Both the Entrepreneur’s Handbook and Spotlight on spinouts report aid the Academy’s objectives to inform wider debate about the UK spinouts landscape and build upon the Enterprise Hub’s work to support spinouts and entrepreneurs. The Academy aims to support innovation further by hosting a series of workshops to encourage further conversation among the spinout community.
Dr David Cleevely, CBE FREng, Chair of the Royal Academy of Engineering Enterprise Committee, said: “Investments in spinout companies are at record levels. Academic entrepreneurs add immense value to UK engineering, enterprise, and local economies, and we need to invest in them as well. We are doing this by helping them to understand what is involved. We hope that this new resource demystifies the spinout process, helps founders to navigate the challenges of starting a new business, encourages the creation of more spinout companies, and will make them even more successful.”
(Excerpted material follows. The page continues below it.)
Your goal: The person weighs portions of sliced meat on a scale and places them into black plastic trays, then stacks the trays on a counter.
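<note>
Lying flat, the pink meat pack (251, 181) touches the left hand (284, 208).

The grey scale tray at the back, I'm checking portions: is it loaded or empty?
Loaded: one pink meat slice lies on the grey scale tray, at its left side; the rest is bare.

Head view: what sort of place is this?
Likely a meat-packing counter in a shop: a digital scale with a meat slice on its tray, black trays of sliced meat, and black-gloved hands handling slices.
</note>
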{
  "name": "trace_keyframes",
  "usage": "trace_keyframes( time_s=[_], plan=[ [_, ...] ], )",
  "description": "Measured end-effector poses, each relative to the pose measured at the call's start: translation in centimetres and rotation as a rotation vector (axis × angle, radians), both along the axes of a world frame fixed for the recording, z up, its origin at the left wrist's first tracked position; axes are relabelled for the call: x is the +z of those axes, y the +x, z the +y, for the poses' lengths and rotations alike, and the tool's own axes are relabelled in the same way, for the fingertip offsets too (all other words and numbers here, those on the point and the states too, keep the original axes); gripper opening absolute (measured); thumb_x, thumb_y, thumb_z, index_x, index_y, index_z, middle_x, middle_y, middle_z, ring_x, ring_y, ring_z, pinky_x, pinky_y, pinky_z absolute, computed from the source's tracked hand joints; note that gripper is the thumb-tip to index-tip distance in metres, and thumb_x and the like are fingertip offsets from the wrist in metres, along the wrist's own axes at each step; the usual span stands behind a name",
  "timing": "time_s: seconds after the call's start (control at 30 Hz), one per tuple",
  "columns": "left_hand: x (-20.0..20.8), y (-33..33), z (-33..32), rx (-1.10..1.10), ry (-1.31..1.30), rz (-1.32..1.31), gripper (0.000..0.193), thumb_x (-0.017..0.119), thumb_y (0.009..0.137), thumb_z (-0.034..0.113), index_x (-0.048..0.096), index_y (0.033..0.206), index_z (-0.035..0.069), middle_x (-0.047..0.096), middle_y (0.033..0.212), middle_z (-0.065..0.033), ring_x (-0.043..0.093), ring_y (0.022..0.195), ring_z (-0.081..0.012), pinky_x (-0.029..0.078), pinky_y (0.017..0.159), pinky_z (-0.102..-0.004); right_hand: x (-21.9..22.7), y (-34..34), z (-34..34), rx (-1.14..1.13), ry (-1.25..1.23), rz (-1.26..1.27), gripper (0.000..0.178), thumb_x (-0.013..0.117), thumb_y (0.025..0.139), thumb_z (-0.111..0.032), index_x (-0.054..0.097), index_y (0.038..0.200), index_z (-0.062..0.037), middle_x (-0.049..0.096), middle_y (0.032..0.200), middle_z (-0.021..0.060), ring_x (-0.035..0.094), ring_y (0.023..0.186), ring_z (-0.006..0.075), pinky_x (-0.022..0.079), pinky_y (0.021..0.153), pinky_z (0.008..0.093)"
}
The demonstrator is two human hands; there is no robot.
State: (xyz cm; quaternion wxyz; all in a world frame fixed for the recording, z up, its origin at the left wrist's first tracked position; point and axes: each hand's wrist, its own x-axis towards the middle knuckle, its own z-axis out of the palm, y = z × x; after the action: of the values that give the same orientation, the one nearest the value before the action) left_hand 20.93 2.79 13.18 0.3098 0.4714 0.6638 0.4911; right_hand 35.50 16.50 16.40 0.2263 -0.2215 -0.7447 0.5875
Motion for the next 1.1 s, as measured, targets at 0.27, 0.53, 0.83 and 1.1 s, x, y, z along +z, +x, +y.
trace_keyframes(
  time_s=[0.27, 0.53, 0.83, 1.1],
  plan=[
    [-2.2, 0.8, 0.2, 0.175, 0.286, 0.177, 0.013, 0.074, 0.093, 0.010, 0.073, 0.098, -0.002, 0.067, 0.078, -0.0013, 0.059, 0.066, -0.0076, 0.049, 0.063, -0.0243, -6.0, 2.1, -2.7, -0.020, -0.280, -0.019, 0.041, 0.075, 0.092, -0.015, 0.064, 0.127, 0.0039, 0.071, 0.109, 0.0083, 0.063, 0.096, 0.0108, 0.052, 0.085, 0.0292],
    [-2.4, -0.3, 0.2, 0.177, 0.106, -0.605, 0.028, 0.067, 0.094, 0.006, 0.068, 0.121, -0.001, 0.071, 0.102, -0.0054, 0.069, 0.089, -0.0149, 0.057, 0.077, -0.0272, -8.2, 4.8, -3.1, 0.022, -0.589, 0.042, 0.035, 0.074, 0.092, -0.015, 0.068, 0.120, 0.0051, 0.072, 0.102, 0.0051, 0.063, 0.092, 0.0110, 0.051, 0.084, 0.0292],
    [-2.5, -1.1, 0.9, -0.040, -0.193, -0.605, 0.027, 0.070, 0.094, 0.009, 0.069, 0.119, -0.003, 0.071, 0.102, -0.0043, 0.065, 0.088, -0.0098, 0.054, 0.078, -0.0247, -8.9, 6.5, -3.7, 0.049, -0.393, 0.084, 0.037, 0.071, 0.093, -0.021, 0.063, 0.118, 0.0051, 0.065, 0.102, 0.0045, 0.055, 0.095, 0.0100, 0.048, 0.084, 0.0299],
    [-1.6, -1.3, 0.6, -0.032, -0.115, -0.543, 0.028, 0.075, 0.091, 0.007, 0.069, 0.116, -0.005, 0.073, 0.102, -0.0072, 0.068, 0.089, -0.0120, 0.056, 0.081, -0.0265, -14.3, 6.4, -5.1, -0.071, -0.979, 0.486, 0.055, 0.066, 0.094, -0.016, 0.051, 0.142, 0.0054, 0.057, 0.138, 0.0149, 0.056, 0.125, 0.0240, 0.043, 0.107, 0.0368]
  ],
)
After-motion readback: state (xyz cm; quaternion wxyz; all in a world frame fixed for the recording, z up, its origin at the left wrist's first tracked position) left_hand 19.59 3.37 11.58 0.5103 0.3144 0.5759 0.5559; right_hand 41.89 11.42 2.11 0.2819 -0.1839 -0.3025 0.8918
Florence Gschwend, Enterprise Hub Member and co-founder and CTO of spinout company, Lixea, said: “It’s great to see the Royal Academy of Engineering’s Enterprise Hub expanding its resources and support for academic entrepreneurs wishing to commercialise their ideas. After receiving amazing support from the Enterprise Hub to develop my own business, which provided me with mentoring and other opportunities that I needed to start my venture, I know that the Entrepreneur’s Handbook will prove an invaluable reference for those looking to spinout.”